Charlie Oppenheim responded during the live session that the State Department is very concerned about the potential for unused employment-based numbers under the fiscal year 2021 annual limits. According to Oppenheim, this concern was one of the reasons he made the China and India employment first preference categories current back in April and engaged in very aggressive forward movement of the final action dates since that time to prevent the loss of visa numbers in the employment-based categories. Furthermore, Mr. Oppenheim pointed out that both the State and USCIS offices are doing everything in their power to maximize number use before the end of FY 2021 to avoid drastic losses.

Based on recent discussions with USCIS, Charlie Oppenheim said that the agency is on track to approve more adjustment of status applications than at any time since fiscal year 2005. He also reminded listeners to keep in mind that since March of 2020, both the State Department and USCIS offices, have been dealing with a variety of COVID-19 issues which have had a tremendous negative impact on operational status, staffing, and ability to process large amounts of immigrant visa cases.
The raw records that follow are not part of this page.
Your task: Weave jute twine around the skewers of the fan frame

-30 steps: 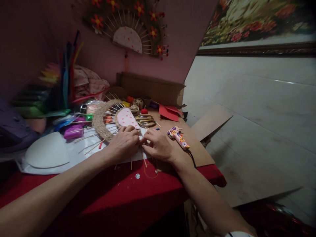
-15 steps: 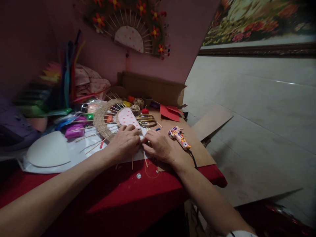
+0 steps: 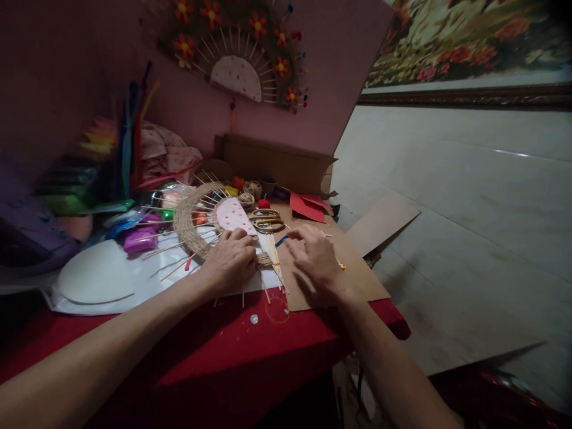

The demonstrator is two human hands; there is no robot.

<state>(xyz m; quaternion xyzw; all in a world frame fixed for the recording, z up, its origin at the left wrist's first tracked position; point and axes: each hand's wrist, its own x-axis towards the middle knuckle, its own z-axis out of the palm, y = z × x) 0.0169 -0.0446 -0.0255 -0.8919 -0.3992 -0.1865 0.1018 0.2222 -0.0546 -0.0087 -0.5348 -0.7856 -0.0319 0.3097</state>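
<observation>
Two hands (image 3: 231,257) (image 3: 313,256), tablecloth (image 3: 214,354), seemingly pink wall (image 3: 324,77).

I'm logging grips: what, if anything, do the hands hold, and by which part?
The left hand holds the twine-wrapped frame near its lower right end; whether the right hand holds anything cannot be told.

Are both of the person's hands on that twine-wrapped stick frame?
No, only the left hand is on the twine-wrapped stick frame; the right hand is over the brown cardboard.
</observation>
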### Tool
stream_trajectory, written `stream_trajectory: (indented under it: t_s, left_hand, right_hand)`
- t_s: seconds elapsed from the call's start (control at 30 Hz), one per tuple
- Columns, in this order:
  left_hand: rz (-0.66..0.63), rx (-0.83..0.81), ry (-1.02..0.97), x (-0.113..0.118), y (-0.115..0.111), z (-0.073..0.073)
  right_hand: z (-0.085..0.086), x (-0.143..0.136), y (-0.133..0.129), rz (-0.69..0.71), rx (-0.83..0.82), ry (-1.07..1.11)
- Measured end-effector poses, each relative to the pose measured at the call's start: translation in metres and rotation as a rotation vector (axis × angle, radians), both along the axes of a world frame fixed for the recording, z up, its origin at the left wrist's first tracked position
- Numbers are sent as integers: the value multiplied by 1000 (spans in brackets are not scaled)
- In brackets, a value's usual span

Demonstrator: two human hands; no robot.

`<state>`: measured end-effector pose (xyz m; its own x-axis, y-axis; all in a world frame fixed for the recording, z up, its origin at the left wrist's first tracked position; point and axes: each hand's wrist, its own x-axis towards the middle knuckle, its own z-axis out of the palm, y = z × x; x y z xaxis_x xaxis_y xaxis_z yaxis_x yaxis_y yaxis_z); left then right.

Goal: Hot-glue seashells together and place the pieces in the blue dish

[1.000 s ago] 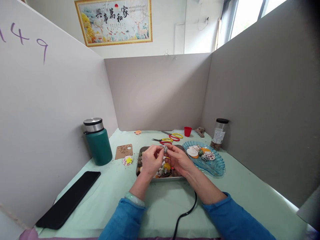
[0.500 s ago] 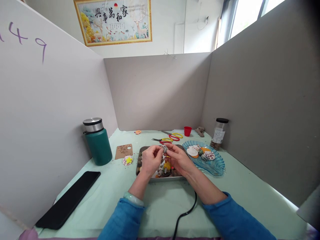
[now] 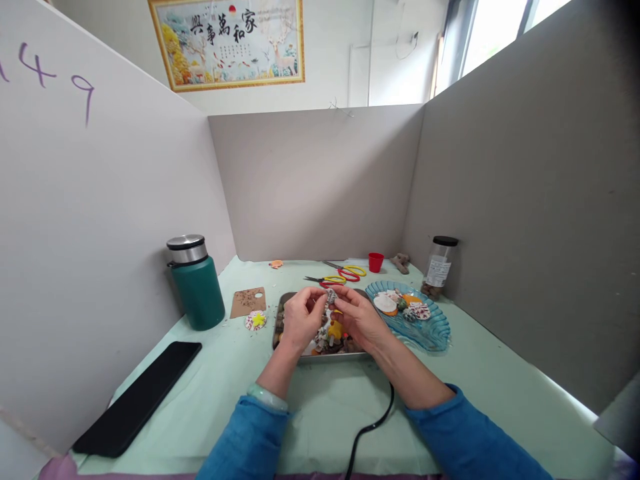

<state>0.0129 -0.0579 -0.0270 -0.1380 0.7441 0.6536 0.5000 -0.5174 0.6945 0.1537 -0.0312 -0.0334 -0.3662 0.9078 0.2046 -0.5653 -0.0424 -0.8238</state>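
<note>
My left hand (image 3: 301, 319) and my right hand (image 3: 358, 317) meet above a metal tray (image 3: 280, 308) and pinch a small grey speckled shell (image 3: 331, 295) between their fingertips. The tray holds several small shells and pebbles, among them a yellow piece (image 3: 334, 330). Both sleeves are blue, and a pale green bangle (image 3: 269, 396) sits on my left wrist. A black cable (image 3: 373, 423) runs from under my right forearm toward me.
A blue glass dish (image 3: 430, 330) with shells lies right of the tray. Behind are two scissors (image 3: 340, 275), a red cup (image 3: 375, 261) and a clear jar (image 3: 438, 267). Left stand a green flask (image 3: 196, 283), a brown card (image 3: 248, 302), a painted shell (image 3: 256, 321) and a black phone (image 3: 137, 397).
The fingers of both hands have shifted slightly around the small shell, which stays over the tray. Nothing else has moved.
</note>
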Motion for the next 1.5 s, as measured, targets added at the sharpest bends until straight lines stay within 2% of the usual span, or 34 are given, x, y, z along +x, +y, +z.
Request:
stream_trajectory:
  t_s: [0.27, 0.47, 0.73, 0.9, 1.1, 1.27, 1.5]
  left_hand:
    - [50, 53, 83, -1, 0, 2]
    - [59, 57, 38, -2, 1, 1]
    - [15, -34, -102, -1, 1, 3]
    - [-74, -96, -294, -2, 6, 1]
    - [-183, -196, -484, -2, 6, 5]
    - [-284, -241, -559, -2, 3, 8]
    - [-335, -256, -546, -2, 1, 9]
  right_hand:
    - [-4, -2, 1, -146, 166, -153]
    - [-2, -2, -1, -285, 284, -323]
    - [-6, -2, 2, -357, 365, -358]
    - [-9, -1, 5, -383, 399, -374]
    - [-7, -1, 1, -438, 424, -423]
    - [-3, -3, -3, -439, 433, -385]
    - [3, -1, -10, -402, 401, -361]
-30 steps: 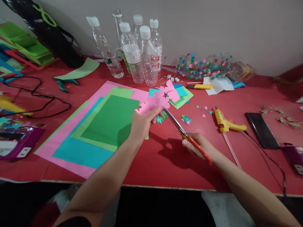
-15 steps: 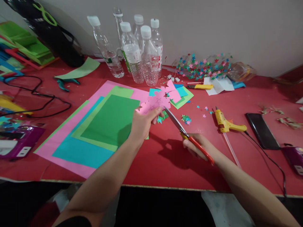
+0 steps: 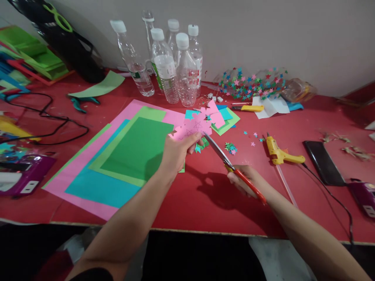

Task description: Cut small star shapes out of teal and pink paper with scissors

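Observation:
My left hand [image 3: 180,150] pinches a piece of pink paper [image 3: 191,127] with notched edges and stars drawn on it. My right hand [image 3: 244,179] is wrapped round the red-handled scissors [image 3: 224,156], whose blade tips meet the paper's right edge close to my left fingertips. Small cut green stars [image 3: 202,145] lie partly hidden under my left hand. Just right of the blades is a little pile of coloured stars [image 3: 231,148]. Behind the held piece are green, blue and pink paper scraps [image 3: 225,121].
Coloured paper sheets [image 3: 134,148] lie stacked at left. Plastic bottles [image 3: 166,70] stand along the wall, beside a bottle decorated with stars [image 3: 252,84]. A yellow cutter [image 3: 252,108], yellow glue gun [image 3: 281,151] and black phone [image 3: 324,162] lie on the right. Pliers [image 3: 83,102] rest at back left.
Almost nothing differs. The view has shifted very slightly; both hands keep the same hold on the pink paper and the scissors.

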`<act>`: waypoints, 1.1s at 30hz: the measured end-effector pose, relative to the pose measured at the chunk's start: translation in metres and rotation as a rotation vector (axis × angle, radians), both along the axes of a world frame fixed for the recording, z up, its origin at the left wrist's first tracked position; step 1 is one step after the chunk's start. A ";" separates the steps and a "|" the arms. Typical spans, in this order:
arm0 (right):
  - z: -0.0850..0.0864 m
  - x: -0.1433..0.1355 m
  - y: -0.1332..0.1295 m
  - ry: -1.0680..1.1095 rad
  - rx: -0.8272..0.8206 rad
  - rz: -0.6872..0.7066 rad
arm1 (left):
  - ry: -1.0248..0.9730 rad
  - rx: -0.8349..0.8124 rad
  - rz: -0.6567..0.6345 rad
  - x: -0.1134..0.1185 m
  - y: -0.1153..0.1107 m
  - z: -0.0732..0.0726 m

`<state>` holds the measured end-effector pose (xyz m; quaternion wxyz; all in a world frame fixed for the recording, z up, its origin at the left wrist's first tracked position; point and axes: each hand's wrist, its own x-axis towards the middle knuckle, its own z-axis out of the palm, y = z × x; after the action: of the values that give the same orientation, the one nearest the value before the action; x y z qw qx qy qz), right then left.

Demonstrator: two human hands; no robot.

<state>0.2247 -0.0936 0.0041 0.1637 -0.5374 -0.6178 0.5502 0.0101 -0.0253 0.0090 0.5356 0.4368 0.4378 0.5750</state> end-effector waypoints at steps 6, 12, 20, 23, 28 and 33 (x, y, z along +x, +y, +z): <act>-0.002 0.000 -0.001 0.004 -0.024 -0.015 | -0.013 0.013 -0.006 0.000 0.000 0.001; 0.000 0.000 0.000 -0.011 -0.030 -0.010 | 0.008 0.007 0.003 0.000 0.000 0.002; 0.002 -0.002 0.001 -0.018 -0.019 -0.028 | 0.004 0.011 0.004 0.001 0.000 0.002; 0.003 -0.002 0.002 -0.014 -0.035 -0.049 | -0.007 0.008 -0.012 0.002 -0.001 0.002; 0.001 0.000 0.003 0.030 -0.054 -0.056 | -0.154 0.017 0.010 0.005 0.001 0.001; -0.005 0.005 0.003 0.110 -0.046 -0.018 | -0.165 -0.022 0.025 0.006 0.001 -0.001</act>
<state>0.2296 -0.0910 -0.0008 0.1898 -0.5157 -0.5901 0.5915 0.0164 -0.0244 0.0083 0.5674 0.3763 0.4040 0.6109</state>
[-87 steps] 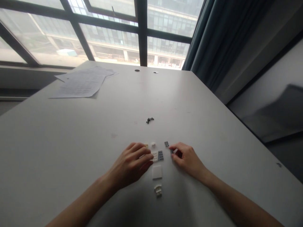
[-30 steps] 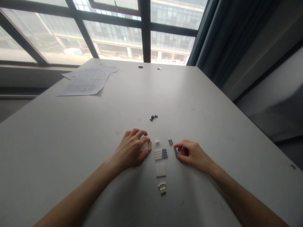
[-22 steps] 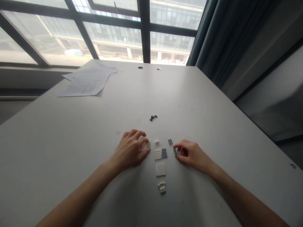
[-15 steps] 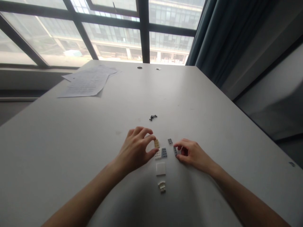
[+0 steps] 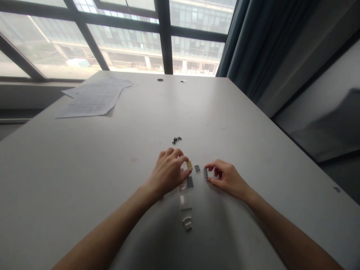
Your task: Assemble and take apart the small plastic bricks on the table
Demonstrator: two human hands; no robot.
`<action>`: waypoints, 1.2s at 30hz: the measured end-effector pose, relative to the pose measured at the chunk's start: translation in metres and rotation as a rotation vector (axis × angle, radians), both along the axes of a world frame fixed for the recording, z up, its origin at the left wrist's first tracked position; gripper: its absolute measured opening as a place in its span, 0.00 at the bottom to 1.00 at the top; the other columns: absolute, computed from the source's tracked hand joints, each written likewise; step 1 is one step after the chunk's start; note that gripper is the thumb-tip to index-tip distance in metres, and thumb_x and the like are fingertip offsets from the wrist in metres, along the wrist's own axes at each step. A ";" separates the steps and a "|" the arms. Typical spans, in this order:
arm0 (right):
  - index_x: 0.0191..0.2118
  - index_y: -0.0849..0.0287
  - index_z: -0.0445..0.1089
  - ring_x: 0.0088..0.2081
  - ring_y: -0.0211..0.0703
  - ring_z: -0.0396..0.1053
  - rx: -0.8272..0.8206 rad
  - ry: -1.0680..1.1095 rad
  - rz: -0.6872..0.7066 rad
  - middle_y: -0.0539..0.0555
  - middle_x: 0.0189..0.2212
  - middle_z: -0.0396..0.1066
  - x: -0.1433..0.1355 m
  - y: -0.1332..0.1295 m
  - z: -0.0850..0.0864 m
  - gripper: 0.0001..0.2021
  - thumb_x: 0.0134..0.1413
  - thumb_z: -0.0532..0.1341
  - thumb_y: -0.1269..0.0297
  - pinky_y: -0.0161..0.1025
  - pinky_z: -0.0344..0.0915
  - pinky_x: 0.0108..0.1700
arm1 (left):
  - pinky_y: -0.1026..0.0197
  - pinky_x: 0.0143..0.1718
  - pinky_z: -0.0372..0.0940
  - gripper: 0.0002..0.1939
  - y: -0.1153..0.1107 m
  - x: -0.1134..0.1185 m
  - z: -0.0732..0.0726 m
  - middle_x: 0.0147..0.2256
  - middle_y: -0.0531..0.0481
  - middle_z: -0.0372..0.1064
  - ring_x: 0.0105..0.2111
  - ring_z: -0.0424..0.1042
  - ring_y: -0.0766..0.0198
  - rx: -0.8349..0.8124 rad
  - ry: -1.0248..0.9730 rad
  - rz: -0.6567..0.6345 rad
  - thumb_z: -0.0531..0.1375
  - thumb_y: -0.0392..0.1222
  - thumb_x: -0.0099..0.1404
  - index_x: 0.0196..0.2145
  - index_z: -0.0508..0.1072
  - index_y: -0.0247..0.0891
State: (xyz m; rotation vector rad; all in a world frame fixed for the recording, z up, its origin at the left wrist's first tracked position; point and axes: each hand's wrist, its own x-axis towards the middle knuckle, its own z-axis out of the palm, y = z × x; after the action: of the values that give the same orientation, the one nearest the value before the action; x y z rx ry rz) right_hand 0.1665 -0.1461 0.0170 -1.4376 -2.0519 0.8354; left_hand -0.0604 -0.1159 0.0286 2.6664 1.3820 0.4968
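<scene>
Between the thumb and index finger of my left hand (image 5: 170, 169) is a small tan studded building plate (image 5: 189, 165). The thumb and fingers of my right hand (image 5: 226, 179) grip a narrow dark grey studded plate (image 5: 206, 173) at its ends. A small grey plate (image 5: 197, 168) with holes lies between the two hands. Below my left thumb are a wider dark grey plate (image 5: 190, 182) and a white studded plate (image 5: 182, 185), partly covered by the hand. Nearer me lie a smooth white square tile (image 5: 185, 202) and a small white piece of irregular shape (image 5: 187, 223).
Several tiny black pieces (image 5: 176, 140) lie beyond my left hand. Printed paper sheets (image 5: 92, 98) rest at the far left of the white table (image 5: 157, 112). Windows stand behind it, and a dark curtain (image 5: 239, 48) hangs at the right.
The tan plate has moved right with my left hand, away from the white plate. The narrow grey plate has shifted slightly away from me with my right hand. The view has turned slightly right.
</scene>
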 end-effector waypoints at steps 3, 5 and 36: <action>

According to Mr. Oppenheim, overseas posts only began returning to some sense of normal processing in April of 2021.

Q: When I look at the chart listing the final action dates, how do I know if my case is eligible to be scheduled for an interview at the overseas post responsible for processing my case?

This is a very common question that our law office is frequently asked as well. Charlie Oppenheim pointed out that applicants must first ensure that they have submitted all the required civil documents to the National Visa Center to become “documentarily qualified,” meaning that all necessary documents and fees have been submitted to proceed with interview scheduling. Submission of all necessary documents would also need to be done in time for the case to be reported to the Visa Office as documentarily completed by the first of each month. In this case, if you are documentarily qualified and your priority date is earlier than the applicable final action date listed in the Visa Bulletin, then you would be eligible to be scheduled for an appointment for final action on your case. However, even while waiting in line to be scheduled for a visa interview after being “documentarily qualified,” applicants must still take into consideration overseas post processing capacity issues relating to the COVID-19 pandemic. The majority of posts overseas continue to have limited operational capacity; therefore, applicants should expect delays to be scheduled for a visa interview. Overseas posts must first notify the National Visa Center that they have an available slot for an interview before the National Visa Center can forward the case to the post overseas.